バッグの中に飛び出し防止用のリードフックがついているのなら、ハーネスとリードをつけさせて、驚いたときの飛び出し事故を防げます。
通気性を確保するために、側面などにメッシュが施されているバッグが良いです。メッシュ部分に目隠しがついていれば、外の音を弱め、景色を隠せるので、臆病な猫も安心させられるでしょう。
5.安全性・利便性を重視して「猫用」を選ぶ
サイズが合っても、小型犬用を猫に使わせるのはおすすめできません。猫は犬よりもジャンプ力があるため、小型犬によく使われるような、顔を出したまま移動するスリングタイプは、逃走の危険があります。
また、猫は体が柔軟なので、犬用バッグの隙間からすり抜けてしまうこともあります。必ず猫用のバッグを選びましょう。
本来の運搬機能に加え、付加機能の付いた利便性の高いバッグもあります。筆者の場合、毎回動物病院で大量の補液パックや注射器、薬を処方されていたため、カートタイプで収納力の高いものを利用していました。
6.多頭飼育か否か
多頭飼育の場合、避難先の居場所確保のためにも、頭数分のキャリーバッグを用意しておくことをおすすめします。
予防注射などの通院時であれば、大きめのカートタイプを利用することで、1度に複数の猫を病院に連れて行くこともできます。
猫の「キャリーバッグ」のタイプ・種類
猫用の「キャリーバッグ」として販売されているものには、実にさまざまなタイプ・種類が存在します。初めて猫をお迎えする場合には迷ってしまうかもしれません。

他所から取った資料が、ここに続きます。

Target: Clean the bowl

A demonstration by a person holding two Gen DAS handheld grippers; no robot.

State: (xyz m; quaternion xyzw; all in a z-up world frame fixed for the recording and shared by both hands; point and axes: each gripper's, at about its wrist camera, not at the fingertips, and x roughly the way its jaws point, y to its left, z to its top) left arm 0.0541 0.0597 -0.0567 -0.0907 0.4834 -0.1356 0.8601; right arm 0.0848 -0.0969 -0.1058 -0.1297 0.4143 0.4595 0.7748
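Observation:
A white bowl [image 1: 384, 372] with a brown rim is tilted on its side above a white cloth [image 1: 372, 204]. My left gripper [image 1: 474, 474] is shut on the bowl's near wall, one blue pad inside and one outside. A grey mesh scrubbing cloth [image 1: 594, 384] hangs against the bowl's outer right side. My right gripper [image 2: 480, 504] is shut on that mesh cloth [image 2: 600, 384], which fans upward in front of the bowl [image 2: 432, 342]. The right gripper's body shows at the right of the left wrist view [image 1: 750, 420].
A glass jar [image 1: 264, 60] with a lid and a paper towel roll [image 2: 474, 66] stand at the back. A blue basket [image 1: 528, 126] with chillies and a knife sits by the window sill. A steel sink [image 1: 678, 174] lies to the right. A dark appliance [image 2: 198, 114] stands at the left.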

愛猫に合ったタイプを正しく選べるように、まずは種類を把握しておきましょう。
ハードタイプ
「ハードタイプ」はその名の通り、硬い素材で作られた、頑丈で耐久性の高いキャリーバッグです。
籐などの素材もありますが、プラスチック製が多く、中には扉の部分に金属が使われているものもあります。重く、また肩掛け紐などがないタイプが多いです。
ソフトタイプ
こちらは布やポリエステルなどの柔らかい素材で作られていて、肩掛け紐のあるタイプが多く、飼い主さんの体にフィットし、軽くて持ち運びしやすいという特徴があります。
ただし、強度や耐久性はハードタイプに劣ります。
リュックタイプ
背中に背負う形態の「リュックタイプ」のキャリーバッグもあります。移動時に、両手が自由に使えることが大きな特徴です。
おなか側にも背負えるタイプなら、移動中でも愛猫の様子を確認できるので安心できます。
カートタイプ
「カートタイプ」のキャリーバッグもあり、乳母車のような形態です。猫を乗せる部分を取り外してキャリーバッグのように使える製品もあります。
通常はカートとして使用するため、重さが気にならないのが特徴です。ただし、道路の状態がぬかるんでいたり、階段のように段差の激しい場所では使用しづらくなります。
まとめ
猫と一緒に移動する場合の必需品となるキャリーバッグですが、最初は怖がってなかなか入ってくれないことが多いです。
また、出かける先が動物病院のみ、という場合は、キャリーバッグを見ると逃げ出すようになることも多いです。
そのため、キャリーバッグを「嫌なもの」と思わせないことが大切です。
日頃から、猫が暮らしている空間にバッグを置いておき、中で遊んだりおやつを食べさせたりすることで、キャリーバッグは楽しい場所だと思わせるようにしましょう。